_Work required:_ Exactly as they appear, restate the lines of the material, from the first through the one containing "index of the".

_Supplied records:_

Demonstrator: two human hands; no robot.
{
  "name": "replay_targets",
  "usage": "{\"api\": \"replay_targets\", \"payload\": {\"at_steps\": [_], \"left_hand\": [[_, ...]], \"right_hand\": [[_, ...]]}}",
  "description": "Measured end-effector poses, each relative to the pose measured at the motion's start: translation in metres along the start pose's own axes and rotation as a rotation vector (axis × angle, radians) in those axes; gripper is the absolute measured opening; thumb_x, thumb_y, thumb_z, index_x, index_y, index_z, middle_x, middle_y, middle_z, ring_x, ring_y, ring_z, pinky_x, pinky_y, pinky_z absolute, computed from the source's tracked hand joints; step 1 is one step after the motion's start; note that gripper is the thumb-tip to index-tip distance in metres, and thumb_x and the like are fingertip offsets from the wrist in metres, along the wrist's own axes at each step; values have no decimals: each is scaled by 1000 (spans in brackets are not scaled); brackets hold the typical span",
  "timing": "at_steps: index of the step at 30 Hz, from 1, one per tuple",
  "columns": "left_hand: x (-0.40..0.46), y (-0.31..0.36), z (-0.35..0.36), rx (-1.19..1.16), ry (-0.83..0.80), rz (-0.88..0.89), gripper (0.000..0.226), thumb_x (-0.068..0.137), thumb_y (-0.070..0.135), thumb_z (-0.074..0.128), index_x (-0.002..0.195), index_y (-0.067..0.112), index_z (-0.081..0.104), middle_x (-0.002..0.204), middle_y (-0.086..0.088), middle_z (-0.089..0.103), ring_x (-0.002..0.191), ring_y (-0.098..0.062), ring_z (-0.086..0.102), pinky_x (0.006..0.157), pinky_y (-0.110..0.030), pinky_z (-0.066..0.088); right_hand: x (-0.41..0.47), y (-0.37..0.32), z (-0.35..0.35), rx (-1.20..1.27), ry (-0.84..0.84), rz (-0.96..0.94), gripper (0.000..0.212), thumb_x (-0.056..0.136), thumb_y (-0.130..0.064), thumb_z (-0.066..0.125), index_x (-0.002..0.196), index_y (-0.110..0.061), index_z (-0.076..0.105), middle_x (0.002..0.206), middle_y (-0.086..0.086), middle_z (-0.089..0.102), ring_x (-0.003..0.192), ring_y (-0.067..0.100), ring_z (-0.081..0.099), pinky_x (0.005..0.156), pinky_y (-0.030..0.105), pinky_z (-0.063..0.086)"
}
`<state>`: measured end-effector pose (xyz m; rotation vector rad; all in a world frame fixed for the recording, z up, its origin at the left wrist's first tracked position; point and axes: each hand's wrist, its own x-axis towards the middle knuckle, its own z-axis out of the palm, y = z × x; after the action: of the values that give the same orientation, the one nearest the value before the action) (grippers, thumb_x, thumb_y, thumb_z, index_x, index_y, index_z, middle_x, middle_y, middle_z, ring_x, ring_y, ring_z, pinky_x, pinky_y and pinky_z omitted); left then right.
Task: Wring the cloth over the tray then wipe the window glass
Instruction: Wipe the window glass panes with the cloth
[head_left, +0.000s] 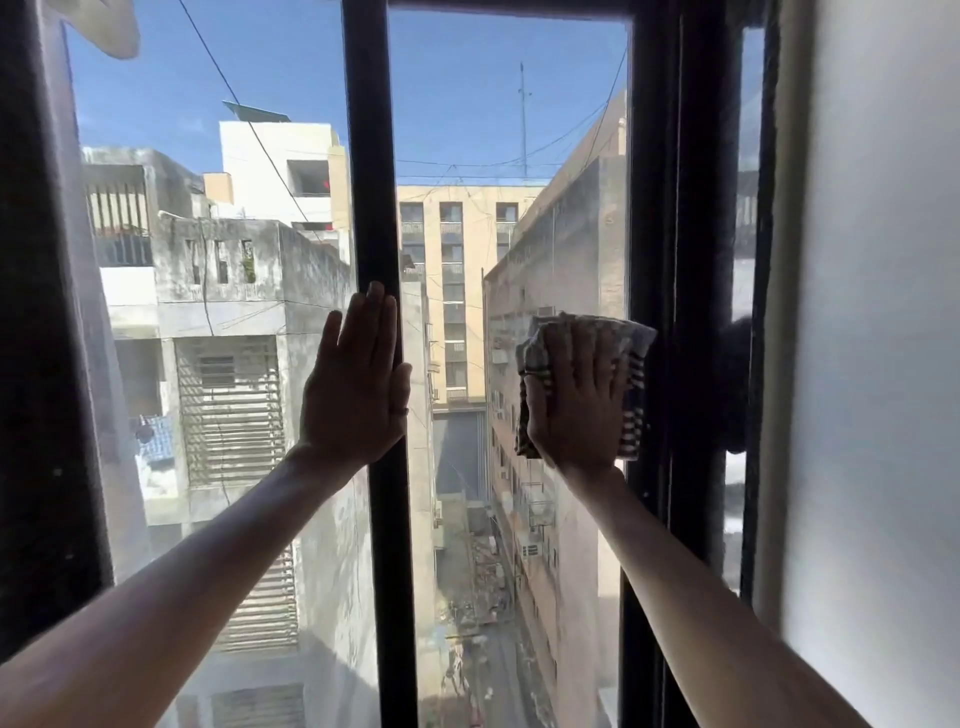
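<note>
– While the right hand (576, 400) presses the striped cloth (637, 410) against the window glass (493, 130), right of the centre bar (370, 156), which step?
– Wiping, I'd judge. Tray not in view. Fingers straight, spread over the cloth. Left hand (358, 384) lies flat on the bar, fingers together, holding nothing.
– Next?
– Probably even-pressure strokes toward the bar, then higher.

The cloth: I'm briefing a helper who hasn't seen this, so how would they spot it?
Start at the dark central window bar. Take the glass pane right of it. There the right hand presses the cloth flat; alone here, it has dark and pale stripes.
</note>
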<state>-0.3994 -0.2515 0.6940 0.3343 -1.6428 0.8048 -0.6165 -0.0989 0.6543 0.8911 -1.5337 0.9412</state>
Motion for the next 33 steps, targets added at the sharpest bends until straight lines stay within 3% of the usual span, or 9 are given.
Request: {"api": "replay_targets", "payload": {"at_steps": [4, 8, 11, 14, 19, 22, 26, 29, 33], "left_hand": [[6, -4, 7, 24, 7, -19, 67, 108, 30, 30, 164, 0, 10, 174, -21, 12, 164, -28, 5, 134, -45, 7], [4, 2, 7, 10, -13, -15, 68, 108, 31, 30, 165, 1, 8, 174, -20, 10, 164, -29, 5, 134, -46, 7], [0, 1, 5, 26, -23, -11, 68, 107, 30, 31, 164, 0, 9, 174, -21, 9, 164, -30, 6, 134, -45, 6], [-1, 0, 2, 46, -14, 2, 67, 107, 29, 33, 163, -3, 12, 173, -23, 13, 163, -33, 10, 134, -47, 11], [0, 8, -5, 51, -17, -11, 65, 108, 29, 30, 163, -3, 16, 173, -22, 14, 163, -32, 11, 134, -48, 12], [0, 4, -5, 54, -24, -4, 65, 107, 29, 28, 163, -3, 18, 172, -22, 16, 163, -31, 12, 134, -48, 12], [0, 3, -5, 29, -21, -27, 65, 107, 30, 28, 163, -2, 18, 173, -21, 18, 163, -30, 12, 134, -48, 14], [0, 4, -5, 32, -24, -21, 64, 108, 30, 28, 162, -3, 19, 172, -22, 18, 162, -32, 14, 134, -48, 13], [2, 6, -8, 19, -79, -54, 65, 107, 32, 24, 163, -1, 18, 172, -21, 16, 162, -32, 14, 133, -45, 9]], "right_hand": [[88, -6, 7, -27, 78, 57, 64, 111, -48, 33, 168, -18, 30, 176, 13, 28, 164, 40, 23, 133, 62, 19], [40, -11, 18, -19, 124, 85, 66, 111, -49, 32, 170, -22, 19, 177, 14, 23, 165, 40, 20, 132, 65, 20], [-41, -30, 27, 19, 68, -244, 66, 113, -48, 32, 171, -29, 8, 180, 6, 5, 167, 37, 6, 134, 65, 13], [-6, -30, 27, 7, 61, -542, 62, 111, -52, 40, 167, -31, 24, 176, 6, 25, 165, 37, 21, 132, 65, 20], [117, -72, 22, -2, 348, -140, 55, 107, -43, 55, 157, -21, 43, 164, 16, 48, 156, 38, 34, 135, 57, 5], [44, -99, 37, 104, 175, -228, 63, 108, -50, 50, 165, -26, 37, 174, 9, 33, 165, 35, 24, 130, 66, 20], [-45, -60, 40, 53, -31, -464, 64, 110, -57, 40, 168, -35, 25, 176, 1, 27, 166, 30, 19, 130, 65, 24], [3, -46, 29, 41, 74, -425, 57, 112, -51, 36, 166, -35, 28, 174, 3, 27, 166, 32, 17, 134, 63, 17], [103, -37, 14, 19, 223, -125, 51, 114, -37, 32, 164, -28, 35, 172, 8, 35, 163, 35, 28, 130, 64, 27]]}}
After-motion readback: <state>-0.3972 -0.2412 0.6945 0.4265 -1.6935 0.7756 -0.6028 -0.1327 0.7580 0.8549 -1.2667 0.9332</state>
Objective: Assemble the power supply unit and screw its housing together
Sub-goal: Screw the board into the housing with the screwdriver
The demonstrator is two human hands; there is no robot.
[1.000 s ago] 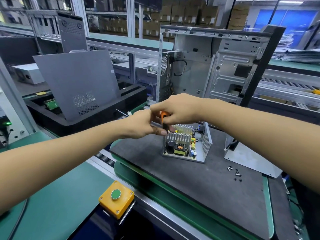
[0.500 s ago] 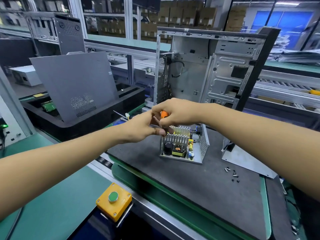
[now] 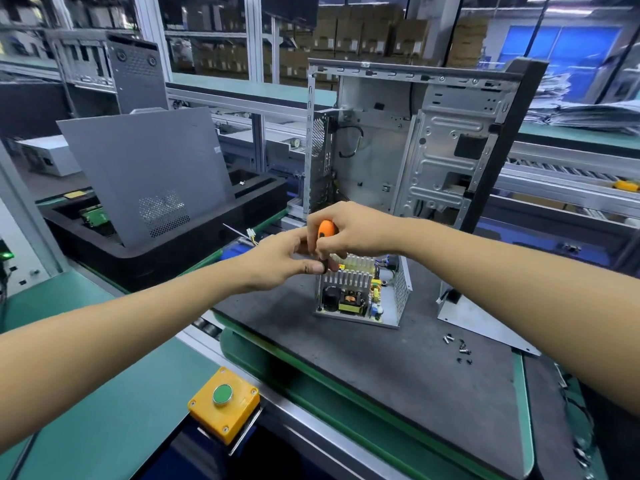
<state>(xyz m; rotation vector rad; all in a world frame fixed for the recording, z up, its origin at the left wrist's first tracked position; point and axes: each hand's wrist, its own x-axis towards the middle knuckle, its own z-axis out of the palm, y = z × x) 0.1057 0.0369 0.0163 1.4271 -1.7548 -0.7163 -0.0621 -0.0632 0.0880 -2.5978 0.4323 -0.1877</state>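
no text, label, brand or number can be read anywhere in this view. the grey side panel (image 3: 145,174) carries a tiny mark near its right edge, too small to make out, and the cardboard boxes (image 3: 349,39) stacked behind the glass show only blurred smudges. the yellow button box (image 3: 224,407) bears a plain green button with no lettering, and the circuit board in the open power supply unit (image 3: 360,292) shows no legible print.
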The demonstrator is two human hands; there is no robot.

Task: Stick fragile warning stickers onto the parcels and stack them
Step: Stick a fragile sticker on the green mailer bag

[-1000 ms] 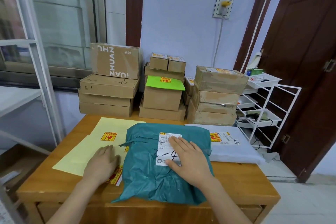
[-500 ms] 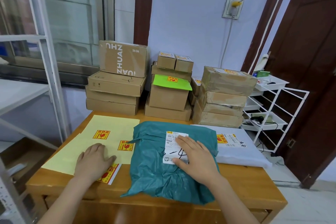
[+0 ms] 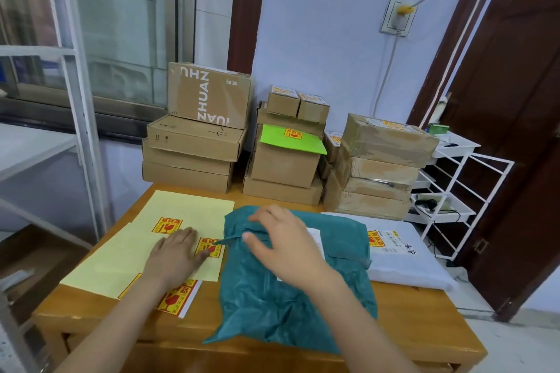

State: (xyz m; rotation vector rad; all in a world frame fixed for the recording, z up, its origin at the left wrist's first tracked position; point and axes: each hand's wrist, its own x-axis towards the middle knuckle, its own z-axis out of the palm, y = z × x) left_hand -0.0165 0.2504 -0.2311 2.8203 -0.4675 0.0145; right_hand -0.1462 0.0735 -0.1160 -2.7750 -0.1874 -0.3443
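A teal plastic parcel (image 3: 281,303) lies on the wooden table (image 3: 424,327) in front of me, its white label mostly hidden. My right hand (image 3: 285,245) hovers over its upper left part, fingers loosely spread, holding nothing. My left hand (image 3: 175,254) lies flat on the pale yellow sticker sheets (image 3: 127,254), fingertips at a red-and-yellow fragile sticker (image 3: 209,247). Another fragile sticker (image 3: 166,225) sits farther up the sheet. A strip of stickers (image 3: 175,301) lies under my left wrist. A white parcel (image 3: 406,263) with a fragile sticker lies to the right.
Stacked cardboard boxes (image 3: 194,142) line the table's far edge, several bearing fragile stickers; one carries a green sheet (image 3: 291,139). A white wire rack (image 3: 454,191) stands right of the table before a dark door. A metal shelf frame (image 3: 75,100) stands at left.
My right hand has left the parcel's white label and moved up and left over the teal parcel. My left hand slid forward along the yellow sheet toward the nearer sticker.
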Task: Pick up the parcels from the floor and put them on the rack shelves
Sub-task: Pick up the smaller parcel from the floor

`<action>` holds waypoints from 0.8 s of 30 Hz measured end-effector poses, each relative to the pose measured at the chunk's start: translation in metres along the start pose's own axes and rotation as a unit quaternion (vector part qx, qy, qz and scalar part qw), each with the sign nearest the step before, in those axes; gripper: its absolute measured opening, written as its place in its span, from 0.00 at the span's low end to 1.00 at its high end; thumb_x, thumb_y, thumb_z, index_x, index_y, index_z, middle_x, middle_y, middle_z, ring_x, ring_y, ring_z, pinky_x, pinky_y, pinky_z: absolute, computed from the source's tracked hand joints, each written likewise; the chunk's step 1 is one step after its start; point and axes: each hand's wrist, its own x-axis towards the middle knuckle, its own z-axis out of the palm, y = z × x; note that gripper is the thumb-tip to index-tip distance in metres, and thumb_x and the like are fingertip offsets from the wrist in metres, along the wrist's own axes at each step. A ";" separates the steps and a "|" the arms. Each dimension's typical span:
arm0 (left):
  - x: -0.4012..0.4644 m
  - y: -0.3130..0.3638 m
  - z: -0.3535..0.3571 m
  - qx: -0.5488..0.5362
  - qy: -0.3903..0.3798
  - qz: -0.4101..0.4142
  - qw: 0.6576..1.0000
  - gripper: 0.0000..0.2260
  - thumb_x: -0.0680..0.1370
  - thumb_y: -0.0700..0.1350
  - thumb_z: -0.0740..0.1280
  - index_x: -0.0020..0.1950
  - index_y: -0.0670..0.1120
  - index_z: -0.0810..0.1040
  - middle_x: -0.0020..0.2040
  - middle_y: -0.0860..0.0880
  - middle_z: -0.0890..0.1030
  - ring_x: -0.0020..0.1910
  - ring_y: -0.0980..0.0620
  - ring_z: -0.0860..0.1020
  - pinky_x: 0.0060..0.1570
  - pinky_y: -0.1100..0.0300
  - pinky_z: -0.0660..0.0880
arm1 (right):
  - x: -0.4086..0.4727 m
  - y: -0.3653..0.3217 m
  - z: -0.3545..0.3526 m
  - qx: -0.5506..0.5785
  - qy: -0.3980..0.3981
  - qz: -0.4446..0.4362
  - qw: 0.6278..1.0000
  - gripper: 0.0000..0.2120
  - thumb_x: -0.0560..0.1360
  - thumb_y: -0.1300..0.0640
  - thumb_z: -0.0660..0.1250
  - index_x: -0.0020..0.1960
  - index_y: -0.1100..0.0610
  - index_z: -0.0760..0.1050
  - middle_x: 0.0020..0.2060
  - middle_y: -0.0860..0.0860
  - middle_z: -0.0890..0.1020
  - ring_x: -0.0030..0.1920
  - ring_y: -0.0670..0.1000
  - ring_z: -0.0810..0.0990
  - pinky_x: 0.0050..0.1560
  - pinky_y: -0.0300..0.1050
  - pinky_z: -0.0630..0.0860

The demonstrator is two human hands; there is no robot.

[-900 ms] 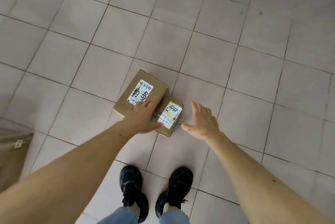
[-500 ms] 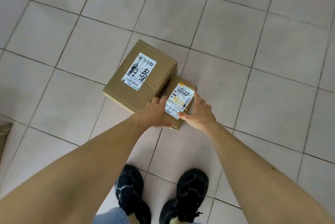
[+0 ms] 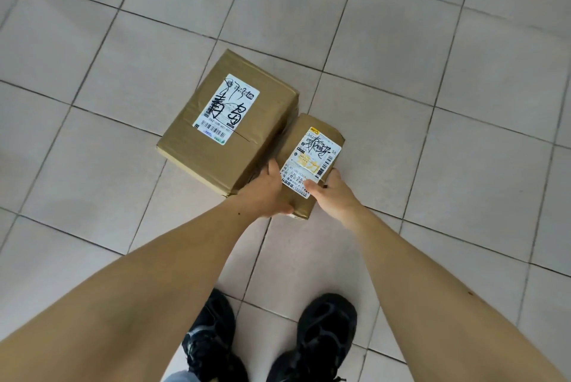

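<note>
Two brown taped parcels lie side by side on the tiled floor. The large parcel carries a white label with black handwriting. The small parcel on its right has a white and yellow label. My left hand clasps the small parcel's near left side, wedged between the two parcels. My right hand grips its near right edge, thumb on the label. The rack shelves are out of view.
Beige floor tiles with dark grout spread all around the parcels. My two black shoes stand just below the parcels at the bottom of the view.
Both hands came down from hovering open over the parcels and closed on the small parcel's two sides. The view has moved closer to the floor.
</note>
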 end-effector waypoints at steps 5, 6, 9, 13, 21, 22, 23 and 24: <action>-0.046 0.035 -0.041 0.025 0.008 0.036 0.999 0.54 0.71 0.51 0.77 0.78 0.36 0.39 0.77 0.39 0.61 0.69 0.41 0.71 0.65 0.47 0.74 | -0.048 -0.033 -0.037 -0.014 0.031 -0.017 0.999 0.23 0.78 0.50 0.65 0.70 0.53 0.63 0.64 0.51 0.77 0.63 0.55 0.76 0.59 0.47 0.71; -0.058 0.044 -0.051 0.026 0.014 0.041 0.999 0.53 0.71 0.51 0.77 0.78 0.36 0.40 0.77 0.39 0.61 0.70 0.41 0.71 0.65 0.48 0.73 | -0.060 -0.044 -0.046 -0.014 0.037 -0.022 0.999 0.23 0.78 0.50 0.65 0.70 0.53 0.64 0.64 0.50 0.78 0.63 0.54 0.77 0.59 0.46 0.72; -0.107 0.075 -0.098 0.028 0.031 0.055 0.998 0.52 0.71 0.52 0.76 0.78 0.36 0.42 0.76 0.39 0.62 0.70 0.41 0.70 0.64 0.48 0.73 | -0.112 -0.090 -0.080 -0.018 0.046 -0.044 0.998 0.23 0.78 0.50 0.65 0.69 0.52 0.64 0.64 0.49 0.78 0.62 0.54 0.77 0.56 0.43 0.71; -0.179 0.127 -0.177 0.017 0.061 0.071 0.995 0.48 0.69 0.52 0.78 0.76 0.38 0.50 0.70 0.41 0.69 0.64 0.41 0.74 0.59 0.48 0.75 | -0.192 -0.164 -0.136 -0.014 0.068 -0.064 0.996 0.24 0.78 0.49 0.65 0.71 0.51 0.63 0.64 0.49 0.78 0.62 0.54 0.77 0.55 0.42 0.69; -0.328 0.230 -0.340 0.021 0.093 0.132 0.987 0.50 0.70 0.52 0.77 0.78 0.39 0.46 0.74 0.41 0.66 0.69 0.41 0.71 0.65 0.47 0.73 | -0.357 -0.321 -0.249 -0.001 0.097 -0.129 0.987 0.23 0.79 0.53 0.65 0.71 0.53 0.63 0.66 0.51 0.77 0.63 0.54 0.77 0.55 0.42 0.69; -0.345 0.242 -0.360 0.020 0.104 0.139 0.985 0.50 0.70 0.52 0.77 0.78 0.39 0.46 0.75 0.41 0.65 0.70 0.41 0.70 0.66 0.46 0.72 | -0.375 -0.341 -0.264 -0.003 0.103 -0.140 0.985 0.23 0.79 0.53 0.65 0.72 0.53 0.63 0.66 0.51 0.77 0.63 0.54 0.77 0.56 0.43 0.70; -0.361 0.254 -0.379 0.020 0.116 0.146 0.982 0.50 0.70 0.52 0.77 0.78 0.39 0.46 0.75 0.41 0.65 0.71 0.41 0.69 0.66 0.46 0.72 | -0.394 -0.360 -0.277 -0.005 0.109 -0.152 0.982 0.24 0.79 0.52 0.65 0.72 0.52 0.63 0.66 0.50 0.77 0.63 0.54 0.77 0.57 0.44 0.71; -0.375 0.264 -0.397 0.018 0.130 0.154 0.979 0.50 0.70 0.52 0.78 0.78 0.39 0.47 0.74 0.41 0.65 0.71 0.41 0.69 0.66 0.47 0.72 | -0.410 -0.378 -0.289 -0.004 0.116 -0.164 0.980 0.24 0.78 0.52 0.65 0.72 0.52 0.63 0.66 0.50 0.77 0.63 0.54 0.77 0.59 0.45 0.72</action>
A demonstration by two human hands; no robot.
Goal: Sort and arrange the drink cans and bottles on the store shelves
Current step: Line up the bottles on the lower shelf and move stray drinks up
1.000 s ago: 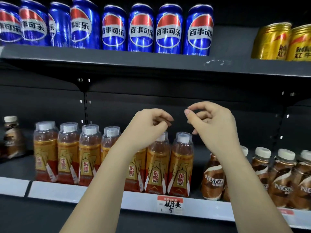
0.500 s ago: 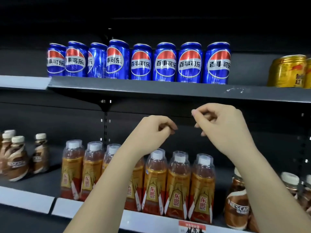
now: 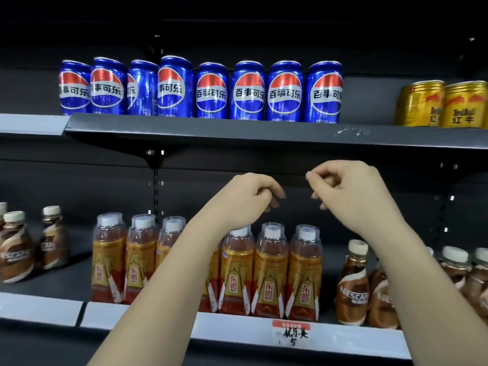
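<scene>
A row of blue Pepsi cans stands on the upper shelf; the left few are turned at odd angles. Orange energy-drink bottles with clear caps line the lower shelf. My left hand hovers in the air above these bottles with its fingers curled and nothing in it. My right hand is raised beside it, a little higher, with thumb and forefinger tips together and nothing held. Both hands are below the upper shelf's front edge and touch no can or bottle.
Gold Red Bull cans stand at the upper right. Brown Nescafe bottles sit on the lower shelf at the right and at the far left. A handwritten price tag hangs on the lower shelf rail.
The view has tilted up, so the Pepsi row now sits lower in frame. Both hands have risen slightly above the bottles and keep the same curled pose.
</scene>
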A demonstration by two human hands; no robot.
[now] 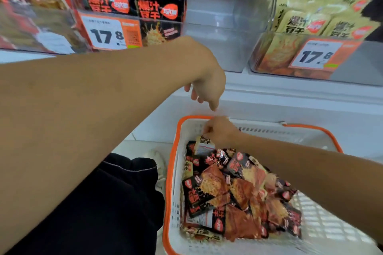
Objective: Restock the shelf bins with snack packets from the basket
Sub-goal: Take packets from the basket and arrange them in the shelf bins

_Your solution:_
Demonstrator: two human hands; no robot.
{
  "name": "replay_targets",
  "usage": "{\"api\": \"replay_targets\", \"payload\": {\"at_steps\": [_], \"left_hand\": [[_, ...]], \"right_hand\": [[_, ...]]}}",
  "description": "Measured end-effector poses, each relative to the pose measured at the motion's start: translation in metres along the start pose's own axes and rotation as a rotation vector (axis × angle, radians) in those axes; gripper is the absolute measured opening; thumb_x, thumb_y, thumb_z, index_x, index_y, index_z, middle_x, middle_y, middle_z, ring_x, ring_y, ring_z, pinky_x, pinky_y, pinky_z absolute, computed from the source's tracked hand joints; step 1 is one step after the motion's start; note that gripper is the thumb-tip to index-tip distance in metres, and thumb_x and the like are fingertip offsets from the wrist in metres, along the wrist's own axes at each step; values have no decimals: each is scaled by 1000 (spans in brackets are not scaled); brackets hold the typical span",
  "timing": "at_steps: index of the step at 30 Hz, from 1, one per tuple",

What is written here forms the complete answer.